If you didn't check out our part one piece on NFL betting, you can do that here. This piece will focus on some stats or ideas behind spread betting. If you are unsure of what a spread is, it is the favorite or underdog betting and distance between them. For example, Home Team is -3.5 on the spread. If you think they will win by four or more points, bet on the Home Team. If you think they will win by no more than three points, then bet on the Away Team.

Home Field Advantage

One item to consider is home-field advantage. Some teams enjoy this a bit more than others, but consider this as a general rule of thumb. Many people consider the basic advantage as three points. This means that if you see a line as, say, Titans vs. Colts, and the Colts are -3, the general idea is that on a neutral field these two teams would be a pick'em game. There are some teams that have fanbases that travel really well, though. So this is a good time to incorporate that into your handicapping. Will there be away team support that gives them a little extra push and helps them cover a spread? Quite possibly.

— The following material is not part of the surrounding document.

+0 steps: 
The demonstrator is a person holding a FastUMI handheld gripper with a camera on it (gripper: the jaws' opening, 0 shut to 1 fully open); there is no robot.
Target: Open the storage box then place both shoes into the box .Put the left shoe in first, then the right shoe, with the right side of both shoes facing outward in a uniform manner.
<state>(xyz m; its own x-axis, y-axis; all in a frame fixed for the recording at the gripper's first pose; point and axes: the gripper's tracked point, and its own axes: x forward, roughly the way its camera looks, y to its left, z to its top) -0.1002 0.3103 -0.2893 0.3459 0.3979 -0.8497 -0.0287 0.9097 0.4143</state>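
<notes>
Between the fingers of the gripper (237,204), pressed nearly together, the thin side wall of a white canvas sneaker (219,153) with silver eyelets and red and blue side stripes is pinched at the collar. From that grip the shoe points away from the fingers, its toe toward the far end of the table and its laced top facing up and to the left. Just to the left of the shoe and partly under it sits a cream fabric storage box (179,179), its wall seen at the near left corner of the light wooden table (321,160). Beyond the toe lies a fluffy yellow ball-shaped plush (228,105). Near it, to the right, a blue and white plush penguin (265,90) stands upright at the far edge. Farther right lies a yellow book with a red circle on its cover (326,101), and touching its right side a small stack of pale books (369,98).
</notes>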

Yards-per-play is one stat I really like for spread betting. Compare this to defenses yards allowed per play and you can start to examine which team will have a bit more success in the game. It isn't this simple, but you can start by looking at how many yards a team gets and then how many a team gives up and average if the offense is likely to be better than the defense. Once you have that information, you can also start examining how many snaps a team gets off in a game and see how many yards the team should expect. While field position will come into this significantly, this does allow you to start thinking about how likely a team will be to score.

Time of Possession

Time of possession can be very misleading in some instances. There are times when there is a turnover and a team scores a touchdown in a minute or two. There are other times when big chunk plays give one team a ton of points in a short amount of time. Consider the non-Super Bowl game against the Chiefs vs. Buccaneers. In the first quarter, the Chiefs scored 17 points in about 10 minutes of having the ball. In the other 26 minutes, they had the ball, they scored 10 points. Overall, though, it is a decent indication of if they make drives last. This can help you determine if they control the scoreboard too - which is key for spread betting.

Field Goal Stats

I love checking the field goal statistics - how far can a kicker kick on average, what their percentages are from different distances, and how what their success rate is overall. Kickers aren't all created the same. Some don't even get a chance at a 50-yard field goal. If they don't, that's three points off the board. It also means that around the 40-yard line, the team is more likely to punt, causing the other team to have a worse field position, and thus making the game potentially lower-scoring. The percentages from different distances go in line with the yards-per-play stat from earlier, if you can get a general idea of where the ball will end up, you can start seeing how likely a team is to get into the endzone and also if they will have field goal chances or not. The overall success rate is a great place to start as this shows just how successful, or unsuccessful the kicking game is. Don't think for a second a coach doesn't know that and have it in his mind while he decides whether or not to go for it on fourth down, punt, or kick a field goal.

One final note, spread betting is very hard. Most stats are intertwined and this was designed to give you an idea of some to look at, but no one stat individually will give you enough to get the full picture of which side to take.